REQUIRED ACTION — No image is to be carried over; reproduce the rest of the listing word for word.

DATASET EXCERPT —
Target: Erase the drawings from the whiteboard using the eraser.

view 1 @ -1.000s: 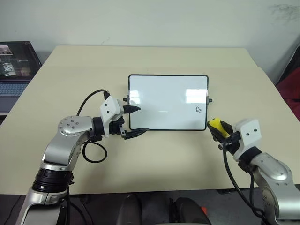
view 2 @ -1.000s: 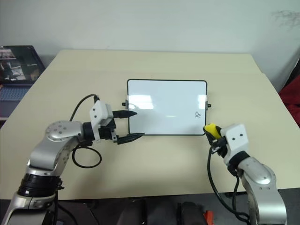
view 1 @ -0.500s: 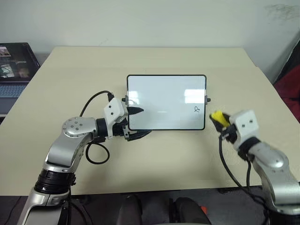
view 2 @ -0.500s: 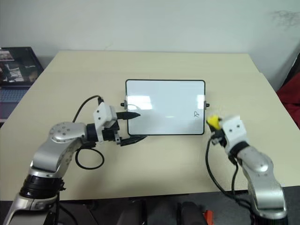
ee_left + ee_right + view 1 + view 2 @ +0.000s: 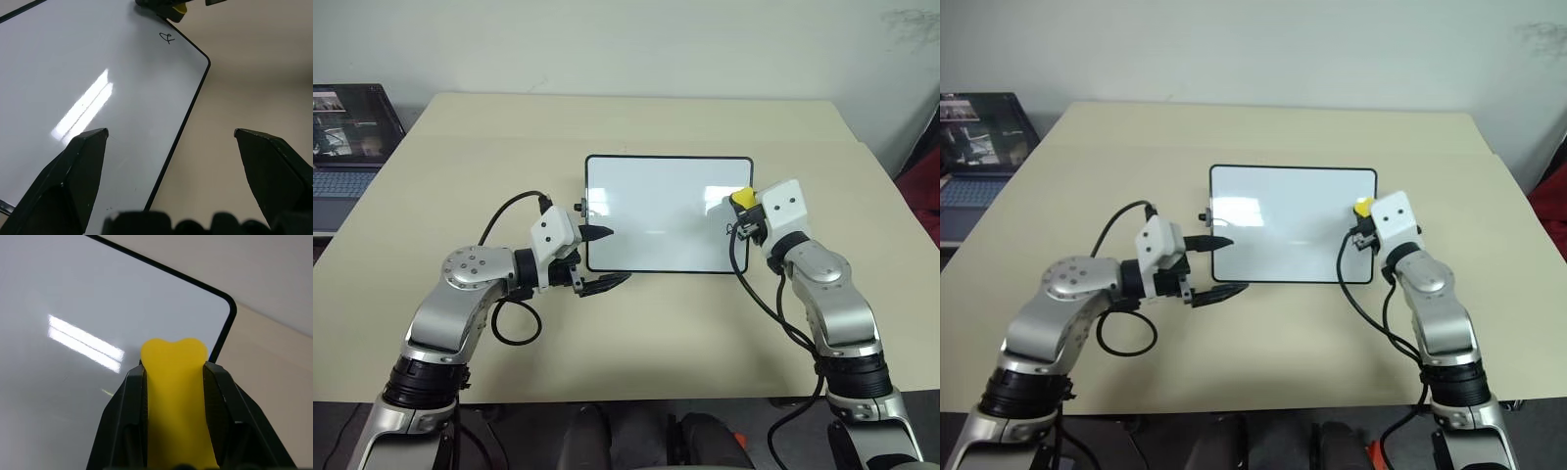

RESULT FOR THIS TASK —
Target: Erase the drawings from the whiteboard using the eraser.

view 1 @ -1.000s: 
view 2 @ -1.000s: 
view 1 @ -0.500s: 
view 2 @ -0.500s: 
ee_left + ee_right + view 1 + view 2 @ +0.000s: 

What the answer needed to say has been said.